The Underappreciated Art of the Minimalist Meal
I remember the moment when excess broke me. I was working as a restaurant critic in Los Angeles, and California was about to ban the sale of foie gras. My editors decided to run a story about the best foie gras dishes in town – a last hurrah leading up to the ban. And so, for a week, my job was to go from restaurant to restaurant, eating slabs of fatty goose liver.
I was on my third restaurant of the day, Animal, staring down their famous foie gras loco moco. It’s hard to think of a dish that better displays the hedonism of culinary excess: a mound of fluffy Carolina Gold rice came topped with a beef burger, slices of Spam, a fried egg, and a fat slice of seared foie gras. The whole thing was doused in sticky house-made teriyaki sauce, with splurts of sriracha here and there.
I put the first bite of fat upon fat upon salt upon fat into my mouth (although not my first of the day), and my body rebelled. My face felt hot and I became instantly woozy. My peripheral vision turned white. I pushed away from the bar and stumbled towards the bathroom, where I crouched on the floor, head in my hands, for 15 minutes or so.
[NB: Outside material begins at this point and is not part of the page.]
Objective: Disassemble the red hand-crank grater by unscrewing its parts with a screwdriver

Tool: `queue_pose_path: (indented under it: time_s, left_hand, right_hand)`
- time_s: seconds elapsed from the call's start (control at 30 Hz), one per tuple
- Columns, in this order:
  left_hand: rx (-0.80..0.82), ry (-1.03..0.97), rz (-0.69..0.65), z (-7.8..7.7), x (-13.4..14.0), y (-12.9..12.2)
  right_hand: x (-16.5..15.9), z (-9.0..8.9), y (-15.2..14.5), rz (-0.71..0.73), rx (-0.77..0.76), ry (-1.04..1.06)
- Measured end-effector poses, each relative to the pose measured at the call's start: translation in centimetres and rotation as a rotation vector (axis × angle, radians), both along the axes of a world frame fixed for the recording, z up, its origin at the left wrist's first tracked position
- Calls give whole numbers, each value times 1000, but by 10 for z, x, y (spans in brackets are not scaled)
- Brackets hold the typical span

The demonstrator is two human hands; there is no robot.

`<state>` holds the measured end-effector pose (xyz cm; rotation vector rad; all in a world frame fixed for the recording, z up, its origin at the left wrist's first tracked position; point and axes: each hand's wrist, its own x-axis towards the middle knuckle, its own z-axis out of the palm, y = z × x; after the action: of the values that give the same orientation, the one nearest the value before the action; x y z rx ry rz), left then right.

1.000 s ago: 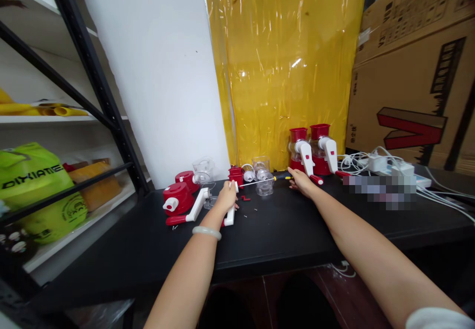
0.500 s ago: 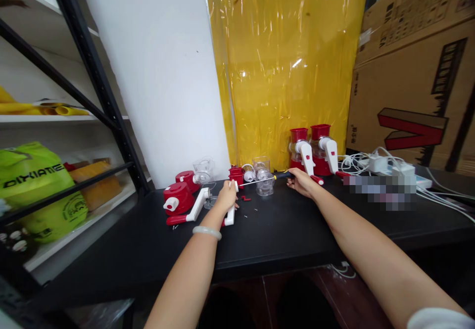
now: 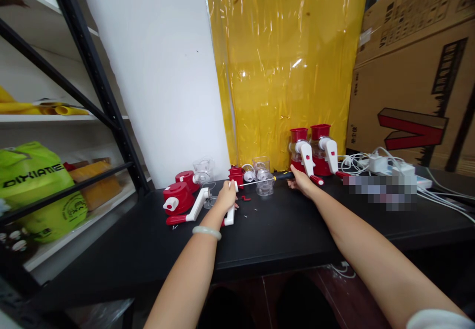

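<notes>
My right hand (image 3: 301,180) is closed around the black-and-yellow handle of a screwdriver (image 3: 284,175). Its long shaft runs left to a white plastic end held by my left hand (image 3: 225,197). That hand is wrapped round a white crank handle (image 3: 230,216) with a red grip; my fingers hide part of it, and the tip's exact contact is too small to tell. Behind the shaft stand a clear plastic housing (image 3: 264,184) and a red part (image 3: 235,174). A small red piece (image 3: 245,198) and loose screws (image 3: 245,216) lie just right of my left hand.
Left on the black table (image 3: 282,240) are a red base (image 3: 178,198) and another white crank (image 3: 199,205). Two red-and-white hand-crank grinders (image 3: 299,133) stand at the back right. White cables (image 3: 354,163) and a large carton (image 3: 404,86) are farther right; a shelf rack (image 3: 111,106) is left.
My right hand's fingers have shifted slightly on the screwdriver handle, as if turned a little. My left hand and the crank handle stay in place.
</notes>
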<state>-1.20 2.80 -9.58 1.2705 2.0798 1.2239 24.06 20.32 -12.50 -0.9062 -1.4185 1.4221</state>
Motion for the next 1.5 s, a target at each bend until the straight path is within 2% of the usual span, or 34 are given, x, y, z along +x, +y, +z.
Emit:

I had become allergic to gluttony.
Eating food for a living has different effects on different people, but this is the most profound thing it has done to me. Before my career as a restaurant critic, I was a lover of culinary excess – my wedding anniversary tradition with my husband for years was to try to eat in as many restaurants as possible in one city, in one night. I loved long, elaborate tasting menus that left me feeling as stuffed as those poor geese.
Today, I tend to think that the mark of a great tasting menu is to get through it feeling satiated but not stuffed. This requires restraint, and elegance, and it forces creativity. It’s easy to make something taste good and seem luxurious when you douse the plate in cream and butter and top it with foie gras. Take away those crutches and a chef must deliver astonishment in other ways: vegetables become more important, herbs are given a starring rather than a supporting role, decadence must be crafted from texture and flavour.
I’m in luck, as it turns out, because food – particularly fine dining – is heading in this direction, globally. Japanese cuisine – with its focus on pristine, simple ingredients – has had a huge influence in recent years, much to my delight. Nordic cooking, too, has garnered the world’s admiration. David Chang, who once famously derided California cuisine as being nothing more than “a fig on a plate,” now serves a simple fruit plate for dessert at his own California restaurant. Restraint is on the rise.
When I think of the minimalist cooking that works, I’m not only talking about that one perfect slice of sashimi – although I’d be happy to eat raw fish and rice and nothing else most days. Minimalist does not have to mean simple, and in fact some of the best examples of pared-back food is incredibly complex to make and serve. Just ask the poor interns individually peeling walnuts by hand in the kitchen of Noma.
Recently, I sat at a counter at Fleet, one of Australia’s most highly lauded new restaurants, and ordered the tasting menu. I asked that they not go too hard on fattier dishes, but when the first course arrived I breathed a sigh of relief. It was, basically, a raw radish on a plate. There was a light coating of honey on the bulb, and it had been crusted in sesame seeds. I bit into the snappy, bitter vegetable and tasted the sweetness of the honey and the nutty crunch of the sesame and sighed. It was simple and perfect. And even seven courses later, I did not have to crouch in the bathroom to recover.
Four restaurants that epitomise food minimalism:
n/naka, Los Angeles USA
Chef Niki Nakayama does an incredible modern kaiseki menu that is Japanese at its heart, but has elements that are pure California. Perfect sashimi and simple beautiful seared wagyu make up some of the stunning 13 courses.
noma, Copenhagen Denmark
You probably don’t need me to tell you that you should eat at noma, and if you have the money and inclination and doggedness it takes to book a table, you’ve probably already done so. But it’s the king of beautiful minimalist cooking because it’s the best.
Sushi Saito, Tokyo, Japan
I could list any number of Tokyo sushi temples here, so look up “best sushi Tokyo” for a cornucopia of minimalist pleasure. Saito has it all, though: a counter seating only nine people, a serene, almost monastic atmosphere, and some of the world’s most pristine fish and fussed-over grains of rice. Oh, and three Michelin stars.
Fleet, Brunswick Heads, Australia
Another short counter where only a lucky few can sit, another single-minded chef working wordlessly, but in a small town in Australia rather than a sparkling Tokyo building. At Fleet, chef Josh Lewis takes a few fresh ingredients and manages to pull intense flavour and pleasure out of every element.